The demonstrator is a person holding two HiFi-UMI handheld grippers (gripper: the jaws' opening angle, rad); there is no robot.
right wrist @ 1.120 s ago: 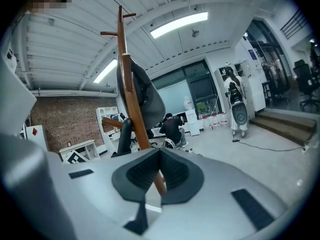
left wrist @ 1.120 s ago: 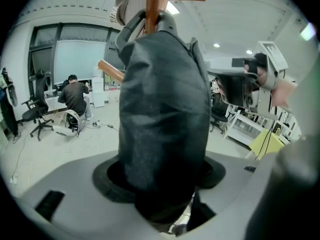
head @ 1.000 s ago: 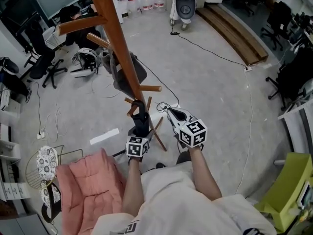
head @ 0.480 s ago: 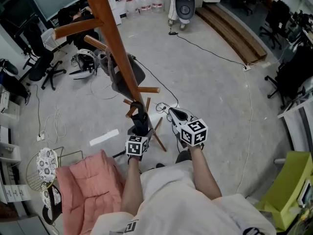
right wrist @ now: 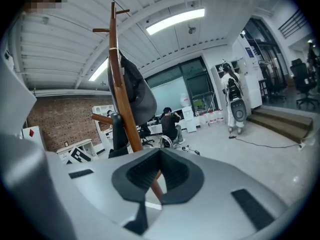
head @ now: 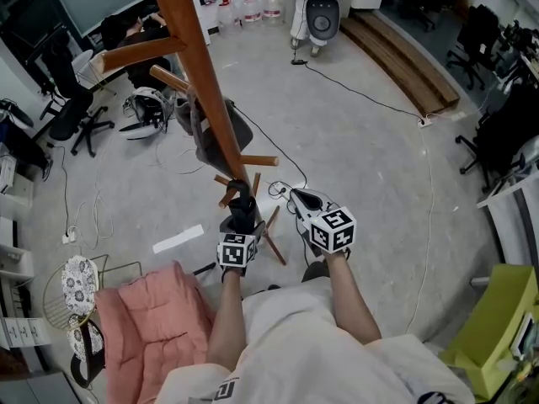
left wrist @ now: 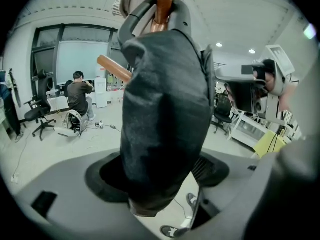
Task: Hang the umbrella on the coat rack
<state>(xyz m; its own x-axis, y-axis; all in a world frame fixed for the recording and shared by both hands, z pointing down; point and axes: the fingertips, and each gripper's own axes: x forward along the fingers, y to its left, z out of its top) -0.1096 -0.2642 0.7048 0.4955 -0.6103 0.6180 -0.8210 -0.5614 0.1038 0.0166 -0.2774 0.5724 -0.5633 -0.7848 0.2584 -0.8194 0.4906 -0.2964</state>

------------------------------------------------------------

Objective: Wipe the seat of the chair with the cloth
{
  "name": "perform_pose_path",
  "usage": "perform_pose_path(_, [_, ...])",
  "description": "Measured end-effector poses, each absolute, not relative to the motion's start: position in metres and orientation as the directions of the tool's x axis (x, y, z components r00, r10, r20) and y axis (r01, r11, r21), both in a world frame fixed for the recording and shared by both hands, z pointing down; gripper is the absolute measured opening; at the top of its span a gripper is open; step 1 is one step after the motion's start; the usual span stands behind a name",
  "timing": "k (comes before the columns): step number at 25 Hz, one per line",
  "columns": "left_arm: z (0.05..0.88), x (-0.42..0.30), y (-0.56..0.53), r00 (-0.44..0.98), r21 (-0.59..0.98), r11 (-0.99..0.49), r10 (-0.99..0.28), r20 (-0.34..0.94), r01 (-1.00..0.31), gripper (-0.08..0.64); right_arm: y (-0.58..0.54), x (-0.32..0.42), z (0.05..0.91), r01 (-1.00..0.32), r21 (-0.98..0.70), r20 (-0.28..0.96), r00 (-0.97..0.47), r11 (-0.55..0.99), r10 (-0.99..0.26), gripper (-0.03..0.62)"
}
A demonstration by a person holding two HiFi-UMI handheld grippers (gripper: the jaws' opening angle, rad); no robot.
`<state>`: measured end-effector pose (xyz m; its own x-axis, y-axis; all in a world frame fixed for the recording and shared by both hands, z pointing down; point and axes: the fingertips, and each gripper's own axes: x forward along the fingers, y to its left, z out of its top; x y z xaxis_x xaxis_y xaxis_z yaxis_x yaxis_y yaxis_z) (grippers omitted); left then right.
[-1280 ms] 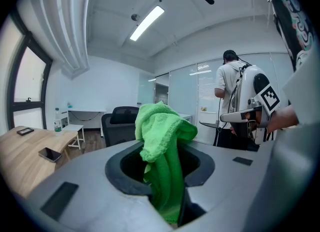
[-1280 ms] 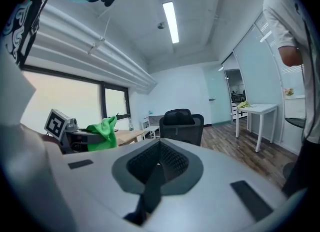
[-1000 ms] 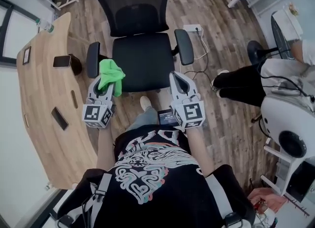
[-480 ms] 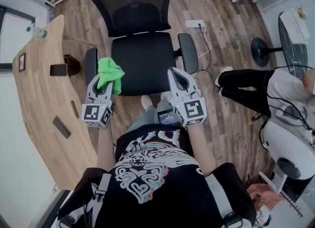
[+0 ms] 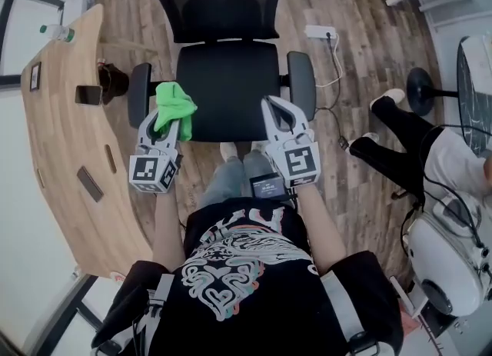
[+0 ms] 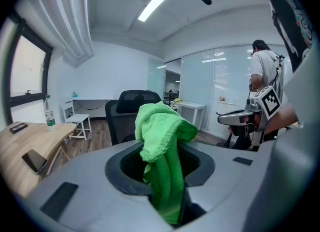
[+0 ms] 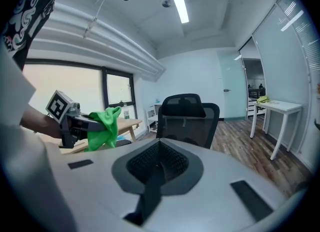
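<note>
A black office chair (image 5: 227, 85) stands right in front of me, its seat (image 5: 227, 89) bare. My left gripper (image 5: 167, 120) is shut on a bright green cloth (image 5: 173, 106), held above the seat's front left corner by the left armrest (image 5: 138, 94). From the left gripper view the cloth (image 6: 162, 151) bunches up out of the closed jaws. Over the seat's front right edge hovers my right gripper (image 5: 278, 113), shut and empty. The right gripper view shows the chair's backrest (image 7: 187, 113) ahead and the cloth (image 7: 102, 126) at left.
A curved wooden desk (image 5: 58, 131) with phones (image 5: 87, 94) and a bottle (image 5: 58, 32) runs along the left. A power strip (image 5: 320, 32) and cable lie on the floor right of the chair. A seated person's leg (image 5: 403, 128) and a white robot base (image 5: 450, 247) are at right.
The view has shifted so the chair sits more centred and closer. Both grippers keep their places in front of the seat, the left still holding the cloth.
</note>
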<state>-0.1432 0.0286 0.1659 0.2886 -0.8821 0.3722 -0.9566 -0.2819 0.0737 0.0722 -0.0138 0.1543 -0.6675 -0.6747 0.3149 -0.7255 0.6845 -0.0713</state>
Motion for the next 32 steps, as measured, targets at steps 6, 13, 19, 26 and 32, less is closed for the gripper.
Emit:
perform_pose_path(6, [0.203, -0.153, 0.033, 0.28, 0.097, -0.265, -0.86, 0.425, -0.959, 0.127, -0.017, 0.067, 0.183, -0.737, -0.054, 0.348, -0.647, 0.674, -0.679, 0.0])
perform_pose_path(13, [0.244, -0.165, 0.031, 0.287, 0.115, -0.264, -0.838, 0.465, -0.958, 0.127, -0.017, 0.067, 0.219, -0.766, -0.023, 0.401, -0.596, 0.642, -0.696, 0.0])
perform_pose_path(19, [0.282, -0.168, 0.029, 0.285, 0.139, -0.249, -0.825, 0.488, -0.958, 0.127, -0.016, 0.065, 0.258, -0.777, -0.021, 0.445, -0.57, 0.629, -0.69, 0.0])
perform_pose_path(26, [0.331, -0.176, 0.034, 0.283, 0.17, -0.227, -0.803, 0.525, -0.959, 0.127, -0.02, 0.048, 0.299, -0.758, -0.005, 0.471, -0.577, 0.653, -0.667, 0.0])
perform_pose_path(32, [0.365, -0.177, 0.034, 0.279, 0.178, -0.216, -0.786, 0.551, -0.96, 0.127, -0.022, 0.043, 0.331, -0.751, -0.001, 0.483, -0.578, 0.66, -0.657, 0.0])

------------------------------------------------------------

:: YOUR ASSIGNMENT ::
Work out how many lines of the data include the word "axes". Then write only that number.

:: ANSWER TO THE EXERCISE ::
2